**EXERCISE INSTRUCTIONS**. Your task is to repeat the lines below exactly, excluding any pictures they contain.

**DATA PROVIDED**.
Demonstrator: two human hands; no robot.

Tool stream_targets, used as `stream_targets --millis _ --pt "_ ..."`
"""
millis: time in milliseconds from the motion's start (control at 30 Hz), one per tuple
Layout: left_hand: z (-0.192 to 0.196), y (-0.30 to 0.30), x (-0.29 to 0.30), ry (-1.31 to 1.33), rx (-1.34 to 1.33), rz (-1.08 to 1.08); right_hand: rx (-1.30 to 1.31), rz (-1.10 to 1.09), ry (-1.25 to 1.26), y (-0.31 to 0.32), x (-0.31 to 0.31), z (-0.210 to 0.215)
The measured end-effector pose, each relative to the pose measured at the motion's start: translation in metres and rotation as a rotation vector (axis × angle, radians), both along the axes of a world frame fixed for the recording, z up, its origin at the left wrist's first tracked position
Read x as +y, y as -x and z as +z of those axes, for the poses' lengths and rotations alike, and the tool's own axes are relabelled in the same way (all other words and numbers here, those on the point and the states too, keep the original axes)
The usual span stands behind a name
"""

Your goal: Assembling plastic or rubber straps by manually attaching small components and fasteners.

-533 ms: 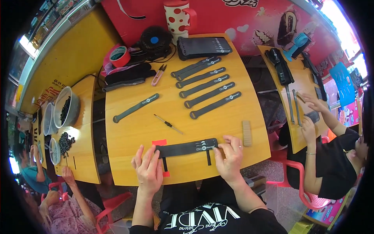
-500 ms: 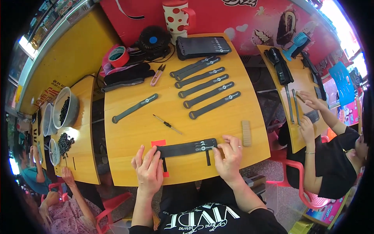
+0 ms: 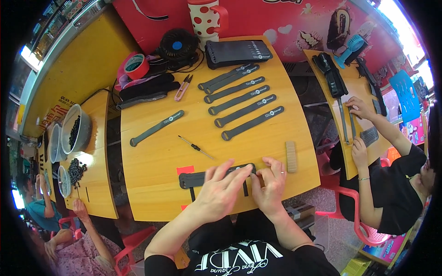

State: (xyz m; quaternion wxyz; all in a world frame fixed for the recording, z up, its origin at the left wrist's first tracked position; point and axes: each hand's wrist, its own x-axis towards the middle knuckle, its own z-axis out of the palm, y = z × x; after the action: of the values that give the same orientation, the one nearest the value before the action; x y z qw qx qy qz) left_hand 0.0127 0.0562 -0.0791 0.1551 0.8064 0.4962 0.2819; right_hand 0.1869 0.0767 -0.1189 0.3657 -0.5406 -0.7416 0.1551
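Yellow tabletop (image 3: 152, 175) is carrying a dark strap (image 3: 193, 179) near its front edge, long axis running left to right. Both hands are pressing on its right half: left hand (image 3: 221, 191) lying flat across it, right hand (image 3: 271, 181) pinching its end, fingers together.

Worn on head, looking steeply down, fairly near, over yellow wooden tabletop (image 3: 161, 161); only one view; rim bent, perhaps unreliable.
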Motion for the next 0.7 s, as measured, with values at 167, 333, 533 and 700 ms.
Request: stream_targets --millis 167,333,533,700 --pt "-0.009 -0.013 0.020 0.095 -0.029 -0.145 0.054 0.007 0.001 -0.004 0.003 0.003" --pt "-0.023 -0.018 0.020 0.058 -0.013 -0.071 0.068 0.013 -0.006 -0.008 0.005 0.001" --pt "-0.038 -0.015 0.023 -0.032 -0.027 -0.029 0.029 -0.007 -0.004 -0.003 0.008 0.000" --pt "-0.036 -0.016 0.020 -0.071 0.028 -0.021 -0.012 0.002 -0.022 0.002 0.009 0.002"
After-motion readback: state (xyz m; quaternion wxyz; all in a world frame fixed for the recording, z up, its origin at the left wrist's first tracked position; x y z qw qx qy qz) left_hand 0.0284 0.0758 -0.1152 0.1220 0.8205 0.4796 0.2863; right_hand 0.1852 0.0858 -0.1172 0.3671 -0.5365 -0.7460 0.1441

**ANSWER SECTION**.
Demonstrator: two human hands; no robot.

Tool stream_targets, used as `stream_targets --millis _ --pt "_ ..."`
"""
millis: time in milliseconds from the motion's start (control at 30 Hz), one per tuple
Layout: left_hand: z (-0.192 to 0.196), y (-0.30 to 0.30), x (-0.29 to 0.30), ry (-1.31 to 1.33), rx (-1.34 to 1.33), rz (-1.08 to 1.08); right_hand: rx (-1.30 to 1.31), rz (-1.10 to 1.09), ry (-1.25 to 1.26), y (-0.31 to 0.32), x (-0.31 to 0.31), z (-0.210 to 0.215)
The measured end-effector pose, each relative to the pose measured at the motion's start: translation in metres and rotation as a rotation vector (axis × angle, radians), both along the axes of a world frame fixed for the recording, z up, its origin at the left wrist's first tracked position
Read x as +y, y as -x and z as +z of those axes, for the poses' lengths and rotations alike, and the tool's own axes are relabelled in the same way (all other words and numbers here, those on the point and the states too, keep the original axes)
The usual span stands behind a name
"""

Your goal: Assembling plastic or rubber straps by manually attaching small components and fasteners.

-533 ms: 
-500 ms: 
+0 ms: 

State: (xyz m; quaternion wxyz; all in a world frame fixed for the recording, z up, its origin at the left wrist's first tracked position; point and axes: each hand's wrist, its own x-axis towards the middle knuckle, its own z-axis out of the palm, y = z × x; after the action: of the values that give the same orientation, the one nearest the value before the action; x y z qw qx qy qz) left_hand 0.0127 0.0562 -0.0791 0.1551 0.8064 0.4962 0.2819; right_hand 0.1869 0.0767 -0.1189 0.3657 -0.5406 -0.7416 0.1551
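Yellow tabletop (image 3: 152, 175) is carrying a dark strap (image 3: 193, 179) near its front edge, long axis running left to right. Both hands are pressing on its right half: left hand (image 3: 221, 191) lying flat across it, right hand (image 3: 271, 181) pinching its end, fingers together.

Worn on head, looking steeply down, fairly near, over yellow wooden tabletop (image 3: 161, 161); only one view; rim bent, perhaps unreliable.
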Motion for the next 0.7 s, as measured, with values at 167, 333, 533 and 700 ms.
Request: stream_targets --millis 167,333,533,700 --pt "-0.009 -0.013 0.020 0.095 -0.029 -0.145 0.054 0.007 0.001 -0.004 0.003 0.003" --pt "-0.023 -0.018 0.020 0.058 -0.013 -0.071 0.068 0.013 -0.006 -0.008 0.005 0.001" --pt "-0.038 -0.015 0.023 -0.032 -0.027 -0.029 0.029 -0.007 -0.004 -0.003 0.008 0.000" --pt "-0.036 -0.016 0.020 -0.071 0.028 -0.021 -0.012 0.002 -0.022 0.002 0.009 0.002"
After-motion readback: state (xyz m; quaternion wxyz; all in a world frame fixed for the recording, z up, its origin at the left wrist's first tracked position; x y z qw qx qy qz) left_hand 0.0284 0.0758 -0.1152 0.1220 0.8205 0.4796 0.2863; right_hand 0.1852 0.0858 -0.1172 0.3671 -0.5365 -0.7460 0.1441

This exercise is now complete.